TASK DESCRIPTION ::
The stretch wanted below opens at the line containing "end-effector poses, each" and closes at the line containing "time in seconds". Please return it exactly, with no other lines.

SUPPLIED MATERIAL ::
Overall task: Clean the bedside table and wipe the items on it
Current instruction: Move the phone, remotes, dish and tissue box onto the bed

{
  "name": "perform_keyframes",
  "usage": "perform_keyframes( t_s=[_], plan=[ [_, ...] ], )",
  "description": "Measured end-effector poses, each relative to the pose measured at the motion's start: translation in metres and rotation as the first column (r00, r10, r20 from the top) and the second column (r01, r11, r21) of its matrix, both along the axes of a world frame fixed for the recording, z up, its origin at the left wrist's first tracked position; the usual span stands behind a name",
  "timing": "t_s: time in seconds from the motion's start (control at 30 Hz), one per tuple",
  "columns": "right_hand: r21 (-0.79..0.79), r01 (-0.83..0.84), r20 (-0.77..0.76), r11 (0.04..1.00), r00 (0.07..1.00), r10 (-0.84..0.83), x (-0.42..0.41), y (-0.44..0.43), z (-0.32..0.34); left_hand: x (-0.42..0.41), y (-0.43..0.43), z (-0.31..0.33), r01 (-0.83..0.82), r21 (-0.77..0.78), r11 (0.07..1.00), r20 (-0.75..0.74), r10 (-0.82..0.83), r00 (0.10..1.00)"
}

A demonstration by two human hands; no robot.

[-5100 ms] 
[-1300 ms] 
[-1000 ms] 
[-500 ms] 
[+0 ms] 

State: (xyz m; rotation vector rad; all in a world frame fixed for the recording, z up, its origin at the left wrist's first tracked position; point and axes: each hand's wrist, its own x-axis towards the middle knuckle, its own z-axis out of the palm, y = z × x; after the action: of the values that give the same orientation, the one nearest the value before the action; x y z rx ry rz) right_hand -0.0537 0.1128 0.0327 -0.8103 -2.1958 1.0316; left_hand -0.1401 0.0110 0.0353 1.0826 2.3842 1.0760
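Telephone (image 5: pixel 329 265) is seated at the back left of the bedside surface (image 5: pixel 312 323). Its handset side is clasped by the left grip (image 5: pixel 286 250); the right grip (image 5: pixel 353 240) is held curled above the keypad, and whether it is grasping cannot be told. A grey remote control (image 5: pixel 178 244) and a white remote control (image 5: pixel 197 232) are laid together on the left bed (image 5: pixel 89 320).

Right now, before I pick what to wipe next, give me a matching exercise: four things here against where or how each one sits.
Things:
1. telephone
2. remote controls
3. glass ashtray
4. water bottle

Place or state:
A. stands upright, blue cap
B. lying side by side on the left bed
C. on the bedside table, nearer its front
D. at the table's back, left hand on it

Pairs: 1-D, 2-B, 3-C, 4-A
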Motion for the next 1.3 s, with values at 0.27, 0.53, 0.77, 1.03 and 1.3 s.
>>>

EXERCISE SOLUTION ::
  "description": "Measured end-effector poses, each relative to the pose measured at the motion's start: translation in metres and rotation as the first column (r00, r10, r20 from the top) and the second column (r01, r11, r21) of its matrix, both along the axes of a world frame fixed for the recording, z up, its origin at the left wrist's first tracked position; the usual span stands behind a name",
  "timing": "t_s: time in seconds from the motion's start (control at 30 Hz), one per tuple",

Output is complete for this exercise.